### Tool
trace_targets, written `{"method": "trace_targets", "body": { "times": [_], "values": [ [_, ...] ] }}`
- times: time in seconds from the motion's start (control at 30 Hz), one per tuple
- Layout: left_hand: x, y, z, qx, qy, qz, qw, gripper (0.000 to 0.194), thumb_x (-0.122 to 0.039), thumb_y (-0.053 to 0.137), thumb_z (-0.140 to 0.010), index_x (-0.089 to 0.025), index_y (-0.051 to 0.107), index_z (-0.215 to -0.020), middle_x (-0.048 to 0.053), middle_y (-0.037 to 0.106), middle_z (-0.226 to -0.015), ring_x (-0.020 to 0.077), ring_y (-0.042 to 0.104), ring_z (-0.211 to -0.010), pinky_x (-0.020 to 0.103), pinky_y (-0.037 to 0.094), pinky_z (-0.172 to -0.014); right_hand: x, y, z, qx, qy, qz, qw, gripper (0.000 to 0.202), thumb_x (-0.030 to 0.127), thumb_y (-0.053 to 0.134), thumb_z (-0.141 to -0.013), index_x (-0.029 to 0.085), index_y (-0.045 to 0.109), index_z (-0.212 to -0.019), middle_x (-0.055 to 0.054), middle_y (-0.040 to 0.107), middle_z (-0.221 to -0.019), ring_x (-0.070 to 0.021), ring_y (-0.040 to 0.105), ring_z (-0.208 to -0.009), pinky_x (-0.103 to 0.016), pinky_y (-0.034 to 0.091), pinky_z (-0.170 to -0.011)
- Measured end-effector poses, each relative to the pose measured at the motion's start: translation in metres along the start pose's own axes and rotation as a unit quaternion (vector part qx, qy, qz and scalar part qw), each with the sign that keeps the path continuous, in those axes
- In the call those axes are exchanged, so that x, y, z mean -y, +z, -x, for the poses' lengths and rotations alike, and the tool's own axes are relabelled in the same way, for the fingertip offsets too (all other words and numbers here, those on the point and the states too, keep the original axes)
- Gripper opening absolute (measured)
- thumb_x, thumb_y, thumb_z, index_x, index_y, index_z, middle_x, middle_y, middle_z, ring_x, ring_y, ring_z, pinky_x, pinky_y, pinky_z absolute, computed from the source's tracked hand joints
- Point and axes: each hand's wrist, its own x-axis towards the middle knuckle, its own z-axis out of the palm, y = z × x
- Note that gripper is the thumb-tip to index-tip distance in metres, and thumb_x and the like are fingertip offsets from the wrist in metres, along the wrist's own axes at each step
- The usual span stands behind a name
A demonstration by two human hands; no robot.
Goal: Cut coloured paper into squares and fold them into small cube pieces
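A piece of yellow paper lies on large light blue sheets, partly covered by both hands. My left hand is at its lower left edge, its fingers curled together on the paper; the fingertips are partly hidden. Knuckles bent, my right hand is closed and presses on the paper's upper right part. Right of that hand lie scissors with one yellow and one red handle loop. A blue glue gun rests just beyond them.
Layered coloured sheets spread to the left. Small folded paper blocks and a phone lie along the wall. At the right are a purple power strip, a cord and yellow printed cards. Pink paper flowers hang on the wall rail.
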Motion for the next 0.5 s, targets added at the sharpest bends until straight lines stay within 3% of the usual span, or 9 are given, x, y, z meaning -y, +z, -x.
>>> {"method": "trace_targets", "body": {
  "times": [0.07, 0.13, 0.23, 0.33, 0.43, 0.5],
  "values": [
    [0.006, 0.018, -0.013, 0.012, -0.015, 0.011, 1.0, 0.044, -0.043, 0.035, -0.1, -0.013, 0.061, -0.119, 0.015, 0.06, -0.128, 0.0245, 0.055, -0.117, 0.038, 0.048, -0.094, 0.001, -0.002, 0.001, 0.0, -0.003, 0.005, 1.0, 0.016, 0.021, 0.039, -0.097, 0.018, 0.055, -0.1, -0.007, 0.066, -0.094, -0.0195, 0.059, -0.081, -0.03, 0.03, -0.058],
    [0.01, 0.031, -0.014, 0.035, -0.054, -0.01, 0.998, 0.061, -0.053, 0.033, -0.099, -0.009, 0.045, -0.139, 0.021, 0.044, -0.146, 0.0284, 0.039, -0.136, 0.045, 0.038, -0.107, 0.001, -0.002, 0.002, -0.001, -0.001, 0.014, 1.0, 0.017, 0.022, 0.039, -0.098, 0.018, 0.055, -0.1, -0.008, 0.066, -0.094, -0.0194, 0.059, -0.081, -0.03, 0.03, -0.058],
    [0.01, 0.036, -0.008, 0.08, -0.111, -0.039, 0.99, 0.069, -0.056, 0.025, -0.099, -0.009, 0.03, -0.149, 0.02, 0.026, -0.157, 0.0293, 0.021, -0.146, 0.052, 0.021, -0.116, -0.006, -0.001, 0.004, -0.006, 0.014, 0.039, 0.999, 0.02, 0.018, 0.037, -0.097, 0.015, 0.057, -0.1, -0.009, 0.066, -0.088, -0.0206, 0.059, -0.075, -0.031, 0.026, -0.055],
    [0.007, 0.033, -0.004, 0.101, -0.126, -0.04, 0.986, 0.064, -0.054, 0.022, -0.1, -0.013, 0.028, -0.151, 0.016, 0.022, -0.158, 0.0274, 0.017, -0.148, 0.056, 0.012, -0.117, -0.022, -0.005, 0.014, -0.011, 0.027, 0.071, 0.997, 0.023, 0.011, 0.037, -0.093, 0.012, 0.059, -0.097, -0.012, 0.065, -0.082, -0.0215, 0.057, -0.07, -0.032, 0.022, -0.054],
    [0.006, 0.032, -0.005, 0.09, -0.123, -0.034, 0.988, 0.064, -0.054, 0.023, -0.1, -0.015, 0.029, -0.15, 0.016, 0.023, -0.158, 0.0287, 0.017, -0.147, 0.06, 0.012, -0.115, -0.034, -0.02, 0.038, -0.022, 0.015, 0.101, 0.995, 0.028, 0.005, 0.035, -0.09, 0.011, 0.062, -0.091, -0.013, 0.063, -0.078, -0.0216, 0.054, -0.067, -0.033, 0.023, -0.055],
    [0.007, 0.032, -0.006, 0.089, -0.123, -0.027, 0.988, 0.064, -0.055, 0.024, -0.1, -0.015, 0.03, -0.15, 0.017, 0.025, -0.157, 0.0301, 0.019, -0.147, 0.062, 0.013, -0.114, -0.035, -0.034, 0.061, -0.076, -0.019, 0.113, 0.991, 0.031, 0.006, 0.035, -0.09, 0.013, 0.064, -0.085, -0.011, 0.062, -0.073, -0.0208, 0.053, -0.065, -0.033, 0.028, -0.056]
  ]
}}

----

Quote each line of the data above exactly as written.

### Tool
trace_targets, written `{"method": "trace_targets", "body": { "times": [_], "values": [ [_, ...] ] }}`
- times: time in seconds from the motion's start (control at 30 Hz), one per tuple
- Layout: left_hand: x, y, z, qx, qy, qz, qw, gripper (0.000 to 0.194), thumb_x (-0.122 to 0.039), thumb_y (-0.053 to 0.137), thumb_z (-0.140 to 0.010), index_x (-0.089 to 0.025), index_y (-0.051 to 0.107), index_z (-0.215 to -0.020), middle_x (-0.048 to 0.053), middle_y (-0.037 to 0.106), middle_z (-0.226 to -0.015), ring_x (-0.020 to 0.077), ring_y (-0.042 to 0.104), ring_z (-0.211 to -0.010), pinky_x (-0.020 to 0.103), pinky_y (-0.037 to 0.094), pinky_z (-0.172 to -0.014); right_hand: x, y, z, qx, qy, qz, qw, gripper (0.000 to 0.202), thumb_x (-0.030 to 0.127), thumb_y (-0.053 to 0.134), thumb_z (-0.141 to -0.013), index_x (-0.029 to 0.085), index_y (-0.045 to 0.109), index_z (-0.212 to -0.019), middle_x (-0.055 to 0.054), middle_y (-0.040 to 0.107), middle_z (-0.221 to -0.019), ring_x (-0.070 to 0.021), ring_y (-0.040 to 0.105), ring_z (-0.208 to -0.009), pinky_x (-0.103 to 0.016), pinky_y (-0.034 to 0.091), pinky_z (-0.170 to -0.011)
- Measured end-effector poses, each relative to the pose measured at the motion's start: translation in metres along the start pose's own axes and rotation as a unit quaternion (vector part qx, qy, qz and scalar part qw), each with the sign that keeps the path continuous, in those axes
- In the call those axes are exchanged, so that x, y, z mean -y, +z, -x, for the poses' lengths and rotations alike, and the tool's own axes are relabelled in the same way, for the fingertip offsets too (all other words and numbers here, those on the point and the states too, keep the original axes)
- Gripper opening absolute (measured)
- thumb_x, thumb_y, thumb_z, index_x, index_y, index_z, middle_x, middle_y, middle_z, ring_x, ring_y, ring_z, pinky_x, pinky_y, pinky_z absolute, computed from the source's tracked hand joints
- Point and axes: each hand's wrist, its own x-axis towards the middle knuckle, its own z-axis out of the palm, y = z × x
- Note that gripper is the thumb-tip to index-tip distance in metres, and thumb_x and the like are fingertip offsets from the wrist in metres, along the wrist's own axes at each step
- The usual span stands behind a name
A demonstration by two human hands; no robot.
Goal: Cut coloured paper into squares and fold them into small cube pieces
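A piece of yellow paper lies on large light blue sheets, partly covered by both hands. My left hand is at its lower left edge, its fingers curled together on the paper; the fingertips are partly hidden. Knuckles bent, my right hand is closed and presses on the paper's upper right part. Right of that hand lie scissors with one yellow and one red handle loop. A blue glue gun rests just beyond them.
Layered coloured sheets spread to the left. Small folded paper blocks and a phone lie along the wall. At the right are a purple power strip, a cord and yellow printed cards. Pink paper flowers hang on the wall rail.
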Motion for the next 0.5 s, targets added at the sharpest bends until straight lines stay within 3% of the usual span, or 9 are given, x, y, z meaning -y, +z, -x.
>>> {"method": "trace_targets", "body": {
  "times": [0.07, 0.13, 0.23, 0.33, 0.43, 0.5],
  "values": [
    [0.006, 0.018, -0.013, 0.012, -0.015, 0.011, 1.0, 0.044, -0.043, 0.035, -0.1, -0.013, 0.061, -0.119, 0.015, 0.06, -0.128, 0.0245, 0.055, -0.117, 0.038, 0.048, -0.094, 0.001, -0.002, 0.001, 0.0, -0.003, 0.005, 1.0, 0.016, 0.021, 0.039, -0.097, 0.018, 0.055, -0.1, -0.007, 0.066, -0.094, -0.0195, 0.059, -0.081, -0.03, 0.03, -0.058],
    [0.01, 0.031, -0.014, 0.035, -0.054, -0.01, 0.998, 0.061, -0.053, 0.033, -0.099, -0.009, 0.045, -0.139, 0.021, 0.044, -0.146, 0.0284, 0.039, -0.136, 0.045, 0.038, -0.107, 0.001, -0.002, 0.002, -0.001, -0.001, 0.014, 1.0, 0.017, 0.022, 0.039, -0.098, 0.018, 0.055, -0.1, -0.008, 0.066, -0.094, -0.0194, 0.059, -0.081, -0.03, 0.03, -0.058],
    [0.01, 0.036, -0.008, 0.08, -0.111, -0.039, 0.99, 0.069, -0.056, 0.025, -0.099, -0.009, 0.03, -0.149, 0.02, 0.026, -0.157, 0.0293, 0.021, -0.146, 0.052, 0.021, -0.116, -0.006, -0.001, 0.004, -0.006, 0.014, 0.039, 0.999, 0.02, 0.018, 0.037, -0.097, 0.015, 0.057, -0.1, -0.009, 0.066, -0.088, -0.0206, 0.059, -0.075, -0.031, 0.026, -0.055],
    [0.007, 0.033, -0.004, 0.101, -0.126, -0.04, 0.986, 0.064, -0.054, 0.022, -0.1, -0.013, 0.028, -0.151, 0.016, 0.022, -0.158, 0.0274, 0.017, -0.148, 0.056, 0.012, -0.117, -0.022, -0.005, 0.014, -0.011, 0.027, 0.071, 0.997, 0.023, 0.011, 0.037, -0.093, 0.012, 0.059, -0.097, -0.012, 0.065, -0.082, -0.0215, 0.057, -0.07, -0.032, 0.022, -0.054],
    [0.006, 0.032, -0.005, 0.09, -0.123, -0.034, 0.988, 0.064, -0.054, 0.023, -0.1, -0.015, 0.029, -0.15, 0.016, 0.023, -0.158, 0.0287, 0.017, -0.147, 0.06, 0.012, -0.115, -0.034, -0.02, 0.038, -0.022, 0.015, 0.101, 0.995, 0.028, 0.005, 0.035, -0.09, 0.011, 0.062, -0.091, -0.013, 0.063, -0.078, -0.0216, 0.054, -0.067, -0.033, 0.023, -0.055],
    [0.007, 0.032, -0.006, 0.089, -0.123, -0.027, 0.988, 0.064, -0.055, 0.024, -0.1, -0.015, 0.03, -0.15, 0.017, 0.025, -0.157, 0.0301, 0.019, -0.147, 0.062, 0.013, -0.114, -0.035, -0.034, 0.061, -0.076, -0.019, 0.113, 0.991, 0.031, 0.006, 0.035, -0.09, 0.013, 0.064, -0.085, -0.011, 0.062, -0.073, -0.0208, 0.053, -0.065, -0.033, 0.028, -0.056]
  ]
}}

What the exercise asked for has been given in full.